Busy, hot and wistful. *Busy *because it's my busiest time of work, *hot*, because it just is :w00t: and *wistful,* because I wish I was back on Fire Island where the livin' was easy. B)
Now do we have to write an essay????:blink:


----------



## munchkn8835 (May 23, 2010)

Hot...Very Hot!!


----------



## chichi (Apr 12, 2007)

hot,hot,hot


----------



## educ8m (May 19, 2010)

Snowbody said:


> Great idea, Deb - Hazy, hot and humid comes to mind but then I'd be accused of ripping it off every weathercaster out there. :brownbag:
> Hmmm...
> Busy, hot and wistful. *Busy *because it's my busiest time of work, *hot*, because it just is :w00t: and *wistful,* because I wish I was back on Fire Island where the livin' was easy. B)
> Now do we have to write an essay????:blink:


:HistericalSmiley::HistericalSmiley::HistericalSmiley: Not this time!
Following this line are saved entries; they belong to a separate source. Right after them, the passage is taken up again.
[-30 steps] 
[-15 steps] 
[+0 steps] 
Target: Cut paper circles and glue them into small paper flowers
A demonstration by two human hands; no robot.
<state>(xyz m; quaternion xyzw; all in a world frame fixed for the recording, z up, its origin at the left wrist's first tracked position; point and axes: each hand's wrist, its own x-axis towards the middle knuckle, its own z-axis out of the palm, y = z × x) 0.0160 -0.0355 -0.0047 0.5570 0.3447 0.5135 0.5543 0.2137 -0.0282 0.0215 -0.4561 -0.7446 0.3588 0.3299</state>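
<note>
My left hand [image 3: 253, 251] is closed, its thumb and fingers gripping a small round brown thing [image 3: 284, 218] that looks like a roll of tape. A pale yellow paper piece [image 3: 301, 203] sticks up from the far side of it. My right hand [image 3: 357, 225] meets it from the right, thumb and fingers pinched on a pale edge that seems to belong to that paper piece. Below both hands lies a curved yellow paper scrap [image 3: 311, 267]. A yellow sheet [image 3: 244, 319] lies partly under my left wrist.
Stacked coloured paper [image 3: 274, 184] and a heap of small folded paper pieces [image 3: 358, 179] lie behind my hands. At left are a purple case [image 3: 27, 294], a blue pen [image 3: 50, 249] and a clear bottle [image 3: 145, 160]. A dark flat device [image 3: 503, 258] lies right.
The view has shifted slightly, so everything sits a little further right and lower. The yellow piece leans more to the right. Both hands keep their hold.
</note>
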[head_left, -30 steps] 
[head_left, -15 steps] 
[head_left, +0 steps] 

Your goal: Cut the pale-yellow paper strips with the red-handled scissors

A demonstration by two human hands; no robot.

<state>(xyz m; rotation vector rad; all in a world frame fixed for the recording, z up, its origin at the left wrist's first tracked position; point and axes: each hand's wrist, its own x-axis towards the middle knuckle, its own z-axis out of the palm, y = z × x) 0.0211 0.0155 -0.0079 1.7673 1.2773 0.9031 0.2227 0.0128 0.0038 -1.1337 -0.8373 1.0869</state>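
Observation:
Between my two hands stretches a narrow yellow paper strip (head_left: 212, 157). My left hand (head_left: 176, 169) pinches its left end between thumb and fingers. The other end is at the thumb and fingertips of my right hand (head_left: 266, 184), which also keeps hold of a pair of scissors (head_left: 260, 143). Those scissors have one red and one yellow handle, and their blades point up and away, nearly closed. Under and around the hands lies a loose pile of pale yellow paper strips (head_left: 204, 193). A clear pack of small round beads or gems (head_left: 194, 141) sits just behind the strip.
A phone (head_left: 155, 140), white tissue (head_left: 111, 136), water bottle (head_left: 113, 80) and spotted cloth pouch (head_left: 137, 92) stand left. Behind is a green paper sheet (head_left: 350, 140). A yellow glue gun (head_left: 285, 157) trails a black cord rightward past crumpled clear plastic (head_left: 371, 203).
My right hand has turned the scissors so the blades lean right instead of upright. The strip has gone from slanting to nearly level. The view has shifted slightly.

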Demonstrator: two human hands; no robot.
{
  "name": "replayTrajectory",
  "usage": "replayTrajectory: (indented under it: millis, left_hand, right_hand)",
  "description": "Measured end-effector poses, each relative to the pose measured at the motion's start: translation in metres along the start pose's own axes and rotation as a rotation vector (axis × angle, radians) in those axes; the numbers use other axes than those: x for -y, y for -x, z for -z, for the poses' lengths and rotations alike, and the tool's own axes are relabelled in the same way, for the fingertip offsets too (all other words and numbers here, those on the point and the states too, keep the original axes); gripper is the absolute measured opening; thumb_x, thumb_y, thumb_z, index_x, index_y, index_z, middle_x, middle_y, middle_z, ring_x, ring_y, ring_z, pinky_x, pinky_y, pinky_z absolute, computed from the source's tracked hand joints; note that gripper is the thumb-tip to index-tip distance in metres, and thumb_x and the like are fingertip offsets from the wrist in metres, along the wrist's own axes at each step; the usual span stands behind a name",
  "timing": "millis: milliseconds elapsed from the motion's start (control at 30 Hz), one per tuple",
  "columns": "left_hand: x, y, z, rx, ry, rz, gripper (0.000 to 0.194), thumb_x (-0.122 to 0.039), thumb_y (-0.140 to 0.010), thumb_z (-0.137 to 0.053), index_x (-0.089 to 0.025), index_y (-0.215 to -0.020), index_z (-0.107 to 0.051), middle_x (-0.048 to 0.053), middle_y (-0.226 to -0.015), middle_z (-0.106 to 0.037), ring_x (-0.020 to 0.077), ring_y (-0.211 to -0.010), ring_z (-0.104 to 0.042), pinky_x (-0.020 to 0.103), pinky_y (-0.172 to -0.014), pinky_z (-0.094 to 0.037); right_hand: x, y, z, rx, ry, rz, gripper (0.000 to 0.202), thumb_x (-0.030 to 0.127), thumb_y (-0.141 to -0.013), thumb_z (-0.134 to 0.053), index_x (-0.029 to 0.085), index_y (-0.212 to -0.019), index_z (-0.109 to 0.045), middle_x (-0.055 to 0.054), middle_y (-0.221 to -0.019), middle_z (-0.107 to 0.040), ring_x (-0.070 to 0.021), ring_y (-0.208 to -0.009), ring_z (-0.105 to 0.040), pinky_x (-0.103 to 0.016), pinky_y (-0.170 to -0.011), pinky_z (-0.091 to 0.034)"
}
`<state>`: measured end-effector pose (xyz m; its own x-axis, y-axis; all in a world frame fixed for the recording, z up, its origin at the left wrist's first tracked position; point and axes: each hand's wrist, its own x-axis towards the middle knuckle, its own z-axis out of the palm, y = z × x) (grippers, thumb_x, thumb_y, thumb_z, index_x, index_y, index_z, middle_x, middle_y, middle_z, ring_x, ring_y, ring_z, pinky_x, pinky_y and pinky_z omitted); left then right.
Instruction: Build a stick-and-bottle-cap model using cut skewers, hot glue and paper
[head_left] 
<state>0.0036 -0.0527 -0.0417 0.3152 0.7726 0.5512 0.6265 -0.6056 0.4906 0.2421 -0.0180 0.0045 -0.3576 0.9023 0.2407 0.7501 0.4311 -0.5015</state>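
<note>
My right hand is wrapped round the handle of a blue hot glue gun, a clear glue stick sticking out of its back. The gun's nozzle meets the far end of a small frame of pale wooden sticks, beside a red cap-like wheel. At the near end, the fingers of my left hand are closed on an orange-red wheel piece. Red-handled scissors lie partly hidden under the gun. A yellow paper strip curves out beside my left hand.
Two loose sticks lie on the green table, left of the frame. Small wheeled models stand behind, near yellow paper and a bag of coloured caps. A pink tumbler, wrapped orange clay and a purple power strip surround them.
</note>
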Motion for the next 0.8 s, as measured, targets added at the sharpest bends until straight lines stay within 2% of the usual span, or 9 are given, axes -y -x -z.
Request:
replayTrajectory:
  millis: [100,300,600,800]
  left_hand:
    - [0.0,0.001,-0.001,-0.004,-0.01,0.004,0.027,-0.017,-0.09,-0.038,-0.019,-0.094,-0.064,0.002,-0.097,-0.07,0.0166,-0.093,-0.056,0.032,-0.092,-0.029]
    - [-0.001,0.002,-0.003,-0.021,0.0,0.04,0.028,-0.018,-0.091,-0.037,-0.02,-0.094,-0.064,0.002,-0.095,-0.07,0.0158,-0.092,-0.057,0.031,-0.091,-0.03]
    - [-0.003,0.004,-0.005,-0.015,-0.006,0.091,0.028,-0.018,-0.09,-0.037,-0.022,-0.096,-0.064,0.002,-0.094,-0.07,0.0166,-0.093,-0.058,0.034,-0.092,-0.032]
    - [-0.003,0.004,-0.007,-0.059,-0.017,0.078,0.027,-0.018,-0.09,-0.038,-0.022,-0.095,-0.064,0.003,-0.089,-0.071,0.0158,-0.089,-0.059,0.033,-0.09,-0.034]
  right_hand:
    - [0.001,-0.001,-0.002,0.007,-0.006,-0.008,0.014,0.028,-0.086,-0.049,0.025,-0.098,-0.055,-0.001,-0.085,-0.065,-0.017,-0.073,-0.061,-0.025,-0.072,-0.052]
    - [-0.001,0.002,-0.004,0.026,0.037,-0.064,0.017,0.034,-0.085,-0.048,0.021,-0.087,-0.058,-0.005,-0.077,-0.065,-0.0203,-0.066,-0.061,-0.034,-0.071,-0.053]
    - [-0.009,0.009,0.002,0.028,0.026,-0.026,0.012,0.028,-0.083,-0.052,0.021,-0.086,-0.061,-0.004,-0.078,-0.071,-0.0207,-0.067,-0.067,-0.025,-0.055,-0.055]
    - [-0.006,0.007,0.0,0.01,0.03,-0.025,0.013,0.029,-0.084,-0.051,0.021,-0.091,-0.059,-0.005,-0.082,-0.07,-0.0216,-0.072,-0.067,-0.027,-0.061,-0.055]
However writing throughout the curriculum IS a huge focus this year!


----------



## The A Team (Dec 1, 2005)

Busy at work.


----------



## Maglily (Feb 3, 2009)

Orla said:


> Quiet, rainy, boring


i would add those too, except it was only 3 words :thumbsup:


----------



## Bonnie's Mommie (Mar 2, 2006)

Too darn short!


----------



## Bailey&Me (Mar 8, 2010)

Work Work Work!!!

(and then some more work!)


----------



## aprilb (Jul 9, 2010)

Quick, hot, stormy.

Quick-life is like a roll of toilet paper!:HistericalSmiley:
Hot-it's summer, duh.

Stormy-the bad new-the shingles keep coming off my roof.
the good news-my insurance company is paying for a new roof!:chili::chili:


----------



## silverhaven (Sep 6, 2009)

Big, highs, lows.


----------



## poptart (Mar 10, 2008)

Hot Miserable Weather !

Hugs, Blanche &


----------



## Katkoota (Feb 18, 2006)

1. Boiling Hot.
2. Giant amount of responsibilities.
3. Exhausting.

but I report: I am a survivor LOL  I survived most part of it. exhausted me, sick kitty, MaltsMakeTrouble&ExtraWork, and most importantly, did my best at managine the craziness of all other responsibility!


----------



## edelweiss (Apr 23, 2010)

"i love hot!


----------



## donnad (Aug 22, 2006)

I hate summer (but love my Summer!)


----------



## Lacie's Mom (Oct 11, 2006)

Hot, Busy (at work), Ants 
And, Donna, I HATE summer too.


----------



## romeo&juliet (Jun 23, 2011)

Hot, buzzzyy and tiring :blush:


----------



## Snowball Pie's Mommi (Oct 16, 2008)

I'm back with three more! I know it's cheating.:HistericalSmiley:

June. July. August.


----------



## educ8m (May 19, 2010)

These are great! Keep 'em coming. And Marie, it's not cheating. You can post as many as you want! :chili:


----------



## romeo&juliet (Jun 23, 2011)

Snowball Pie's Mommi said:


> I'm back with three more! I know it's cheating.:HistericalSmiley:
> 
> June. July. August.


 



:HistericalSmiley::HistericalSmiley:good one :w00t:


----------



## beckinwolf (Sep 2, 2008)

Busy, hectic, fast...


----------



## Lindy (Mar 25, 2009)

Ohhhhh sooooo boooooring


----------



## Maisie and Me (Mar 12, 2009)

Goes by fast!


----------



## KAG (Jun 1, 2006)

Sweating, hot flashes!!!


Winter, spring, fall.
xoxoxoxooxoxoxox


----------



## maggieh (Dec 16, 2007)

KAG said:


> Sweating, hot flashes!!!
> 
> xoxoxoxooxoxoxox


:HistericalSmiley: :HistericalSmiley: :HistericalSmiley:

Kerry - you read my mind!


----------



## almitra (Apr 24, 2009)

~_Almost freakin' over_!


----------